Bullrich, quien lidera el ala del PRO firmemente alineada con La Libertad Avanza, manifestó de forma abierta sus diferencias éticas y operativas con el candidato propuesto por el Ejecutivo. Esta postura no tardó en generar cortocircuitos con el entorno más cercano del mandatario, donde interpretaron sus declaraciones como un quiebre en la disciplina partidaria y un desafío directo a la autoridad presidencial en un tema considerado de máxima prioridad institucional.

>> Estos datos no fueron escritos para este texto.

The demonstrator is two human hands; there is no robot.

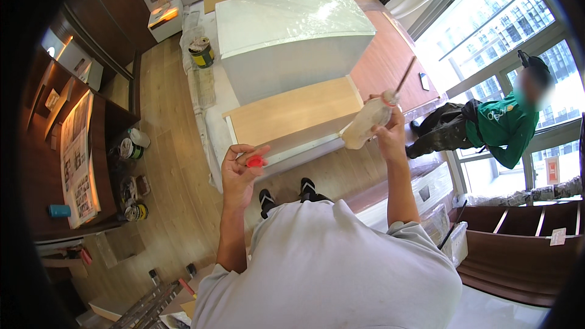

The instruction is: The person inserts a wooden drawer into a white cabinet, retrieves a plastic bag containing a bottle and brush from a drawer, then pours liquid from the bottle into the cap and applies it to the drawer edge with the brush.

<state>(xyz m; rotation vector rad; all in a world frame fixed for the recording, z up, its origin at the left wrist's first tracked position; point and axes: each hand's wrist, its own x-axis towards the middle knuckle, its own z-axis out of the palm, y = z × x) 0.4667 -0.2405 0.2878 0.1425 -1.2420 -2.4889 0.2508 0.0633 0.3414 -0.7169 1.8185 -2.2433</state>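
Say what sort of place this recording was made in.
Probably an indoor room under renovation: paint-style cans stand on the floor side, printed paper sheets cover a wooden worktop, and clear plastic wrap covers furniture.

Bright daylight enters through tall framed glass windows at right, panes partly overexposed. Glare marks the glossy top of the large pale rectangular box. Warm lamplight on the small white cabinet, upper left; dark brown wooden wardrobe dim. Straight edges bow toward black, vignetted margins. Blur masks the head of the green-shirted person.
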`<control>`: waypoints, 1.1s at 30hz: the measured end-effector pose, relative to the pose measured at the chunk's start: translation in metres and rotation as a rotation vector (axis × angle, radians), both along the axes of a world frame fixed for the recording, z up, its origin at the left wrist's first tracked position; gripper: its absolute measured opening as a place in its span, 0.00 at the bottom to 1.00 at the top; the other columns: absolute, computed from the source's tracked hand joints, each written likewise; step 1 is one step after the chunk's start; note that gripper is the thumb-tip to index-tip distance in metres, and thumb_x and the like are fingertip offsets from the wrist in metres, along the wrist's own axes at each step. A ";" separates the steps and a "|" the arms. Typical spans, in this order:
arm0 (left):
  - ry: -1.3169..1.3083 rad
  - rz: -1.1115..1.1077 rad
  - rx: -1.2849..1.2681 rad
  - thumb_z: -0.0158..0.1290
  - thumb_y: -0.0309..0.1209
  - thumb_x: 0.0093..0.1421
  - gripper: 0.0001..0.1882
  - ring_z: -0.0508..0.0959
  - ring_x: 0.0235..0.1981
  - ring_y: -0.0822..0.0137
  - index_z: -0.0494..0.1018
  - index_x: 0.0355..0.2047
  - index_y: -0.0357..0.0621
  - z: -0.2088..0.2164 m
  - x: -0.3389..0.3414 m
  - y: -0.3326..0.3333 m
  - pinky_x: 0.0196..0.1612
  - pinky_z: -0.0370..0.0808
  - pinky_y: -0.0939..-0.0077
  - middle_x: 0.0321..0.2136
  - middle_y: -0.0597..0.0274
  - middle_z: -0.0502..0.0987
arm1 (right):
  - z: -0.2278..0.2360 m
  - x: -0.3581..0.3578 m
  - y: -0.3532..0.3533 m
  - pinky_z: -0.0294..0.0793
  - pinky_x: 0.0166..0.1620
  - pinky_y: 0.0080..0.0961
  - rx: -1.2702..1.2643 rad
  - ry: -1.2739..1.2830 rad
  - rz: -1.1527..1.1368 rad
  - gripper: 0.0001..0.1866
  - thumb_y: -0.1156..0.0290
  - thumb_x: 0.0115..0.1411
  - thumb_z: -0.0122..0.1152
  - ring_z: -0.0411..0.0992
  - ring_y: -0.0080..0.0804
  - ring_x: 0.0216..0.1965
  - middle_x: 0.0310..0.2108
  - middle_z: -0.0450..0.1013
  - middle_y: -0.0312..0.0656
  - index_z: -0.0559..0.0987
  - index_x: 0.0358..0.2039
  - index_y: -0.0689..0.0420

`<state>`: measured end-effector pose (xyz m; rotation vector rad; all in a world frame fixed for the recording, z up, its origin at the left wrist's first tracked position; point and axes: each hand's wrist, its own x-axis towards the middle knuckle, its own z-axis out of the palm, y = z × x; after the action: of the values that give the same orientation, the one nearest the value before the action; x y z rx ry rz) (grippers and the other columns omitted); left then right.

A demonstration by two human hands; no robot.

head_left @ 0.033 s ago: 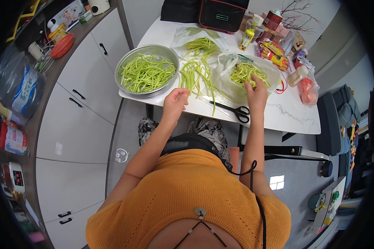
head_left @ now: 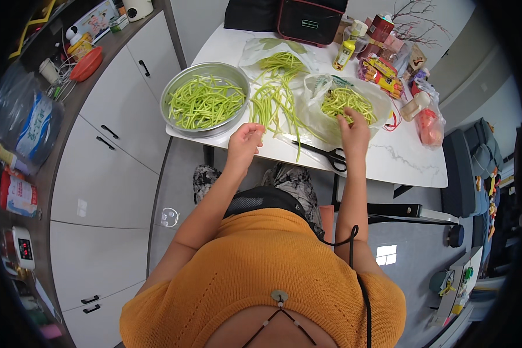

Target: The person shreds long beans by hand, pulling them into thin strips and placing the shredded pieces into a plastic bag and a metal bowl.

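My left hand [head_left: 245, 142] is held at the table's near edge, fingers pinched together. It is beside the tips of the long green stalks [head_left: 272, 103], and what it grips is too small to make out. My right hand [head_left: 355, 134] hovers over the near side of a white plastic bag [head_left: 314, 116]. Its thumb and fingers are bent and slightly apart, with nothing visible between them. Pale green trimmings [head_left: 348, 101] fill that bag. On the left a round metal basin [head_left: 241, 78] holds many short green stalk pieces [head_left: 203, 103].
Black scissors [head_left: 325, 154] lie at the near edge below my right hand. Behind the stalks rests another plastic bag [head_left: 249, 55] with leaves. A yellow bottle [head_left: 344, 53], snack packets [head_left: 383, 75] and a bag of red items [head_left: 431, 127] occupy the right side.
My right hand has drawn back slightly towards me from the trimmings in the bag. My left hand has stayed in place.
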<state>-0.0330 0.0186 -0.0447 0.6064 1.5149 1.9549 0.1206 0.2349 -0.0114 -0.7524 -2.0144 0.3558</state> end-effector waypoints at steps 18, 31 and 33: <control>0.035 -0.120 -0.138 0.47 0.28 0.58 0.09 0.67 0.24 0.81 0.71 0.37 0.39 -0.006 0.004 0.001 0.25 0.64 0.90 0.32 0.69 0.74 | -0.033 -0.036 -0.056 0.71 0.33 0.37 -0.237 -0.617 0.068 0.09 0.63 0.47 0.58 0.73 0.44 0.29 0.23 0.74 0.46 0.78 0.23 0.56; 0.501 -0.119 -0.227 0.53 0.28 0.53 0.11 0.68 0.20 0.81 0.73 0.37 0.39 -0.006 0.013 0.000 0.25 0.66 0.87 0.28 0.68 0.75 | -0.020 -0.039 -0.072 0.58 0.16 0.11 -1.120 -0.044 0.617 0.06 0.72 0.51 0.58 0.61 0.13 0.14 0.19 0.72 0.35 0.72 0.25 0.60; 0.562 -0.086 -0.229 0.55 0.28 0.51 0.12 0.67 0.17 0.81 0.73 0.36 0.39 0.000 0.017 -0.001 0.24 0.66 0.87 0.26 0.67 0.75 | -0.022 -0.039 -0.074 0.55 0.15 0.10 -1.159 0.006 0.646 0.05 0.72 0.51 0.57 0.59 0.12 0.13 0.19 0.72 0.35 0.72 0.26 0.59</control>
<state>-0.0161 0.0180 -0.0448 1.1626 1.9694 1.5833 0.0812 0.1611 -0.0332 -0.6970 -1.8818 1.9848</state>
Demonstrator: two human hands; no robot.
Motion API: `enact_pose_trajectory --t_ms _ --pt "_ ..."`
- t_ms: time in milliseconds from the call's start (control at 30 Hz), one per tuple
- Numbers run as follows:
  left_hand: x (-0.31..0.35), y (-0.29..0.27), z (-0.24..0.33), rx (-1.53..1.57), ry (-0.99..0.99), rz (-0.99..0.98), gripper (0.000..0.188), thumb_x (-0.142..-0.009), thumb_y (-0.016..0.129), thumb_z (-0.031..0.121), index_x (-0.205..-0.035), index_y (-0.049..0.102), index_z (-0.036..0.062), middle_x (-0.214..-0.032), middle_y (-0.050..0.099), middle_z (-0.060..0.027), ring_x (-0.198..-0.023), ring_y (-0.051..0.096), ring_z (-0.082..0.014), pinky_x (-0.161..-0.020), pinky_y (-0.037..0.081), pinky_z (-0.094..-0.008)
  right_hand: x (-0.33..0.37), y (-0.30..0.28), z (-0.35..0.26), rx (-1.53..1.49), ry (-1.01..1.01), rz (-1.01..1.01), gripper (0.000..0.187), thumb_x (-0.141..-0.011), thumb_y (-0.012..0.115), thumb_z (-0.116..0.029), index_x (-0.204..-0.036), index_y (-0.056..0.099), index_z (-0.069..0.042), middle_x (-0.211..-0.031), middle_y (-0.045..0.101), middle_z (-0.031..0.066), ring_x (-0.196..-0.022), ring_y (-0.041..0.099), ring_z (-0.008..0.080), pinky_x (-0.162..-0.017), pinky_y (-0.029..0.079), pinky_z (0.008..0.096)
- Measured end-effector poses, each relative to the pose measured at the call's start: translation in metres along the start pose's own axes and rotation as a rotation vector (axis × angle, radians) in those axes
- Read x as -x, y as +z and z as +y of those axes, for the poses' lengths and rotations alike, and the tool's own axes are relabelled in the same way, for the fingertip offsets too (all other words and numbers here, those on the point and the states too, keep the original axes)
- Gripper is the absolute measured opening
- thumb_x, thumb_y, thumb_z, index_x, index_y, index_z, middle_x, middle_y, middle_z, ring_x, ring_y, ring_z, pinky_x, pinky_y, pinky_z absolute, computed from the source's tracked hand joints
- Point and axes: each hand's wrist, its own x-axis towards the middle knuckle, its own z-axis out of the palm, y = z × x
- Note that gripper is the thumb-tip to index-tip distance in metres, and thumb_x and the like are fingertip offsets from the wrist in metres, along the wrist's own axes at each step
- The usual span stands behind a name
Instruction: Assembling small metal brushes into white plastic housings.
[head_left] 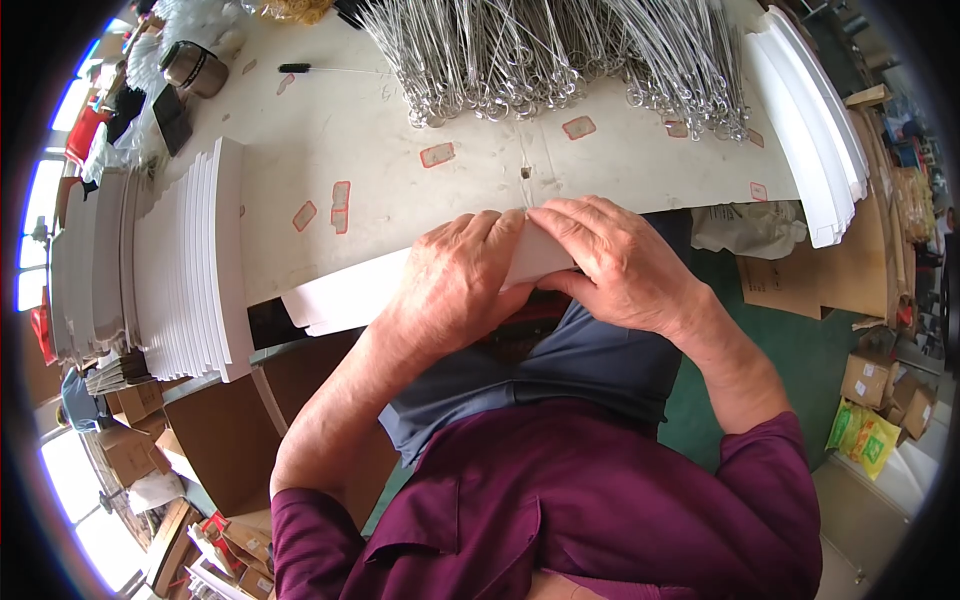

Negociaciones a contrarreloj en la Casa Rosada

El ofrecimiento de la renuncia activó de inmediato un comité de crisis en los despachos de Balcarce 50 para evaluar los costos políticos de una eventual salida. La Ministra de Seguridad cuenta con un altísimo índice de aprobación dentro de la base electoral oficialista gracias a su agenda de «mano dura» y la lucha contra el narcotráfico en puntos críticos como Rosario, por lo que su salida representaría un duro golpe para la gobernabilidad y la imagen pública del espacio.

El trasfondo del conflicto: Mientras algunos sectores del Gobierno buscan contener el daño y convencer a la ministra de permanecer en su puesto bajo un esquema de tregua, los sectores más duros del riñón presidencial exigen que se acepte la dimisión si no hay un alineamiento total y absoluto con las decisiones estratégicas de la gestión.

En las próximas horas se esperan reuniones clave entre Milei, sus asesores más íntimos y la propia Bullrich para definir si el ofrecimiento de renuncia es rechazado —lo que obligaría a reconfigurar los términos de la convivencia interna— o si se encamina hacia un recambio ministerial que alteraría por completo el mapa de poder del gabinete nacional de cara al resto del año legislativo.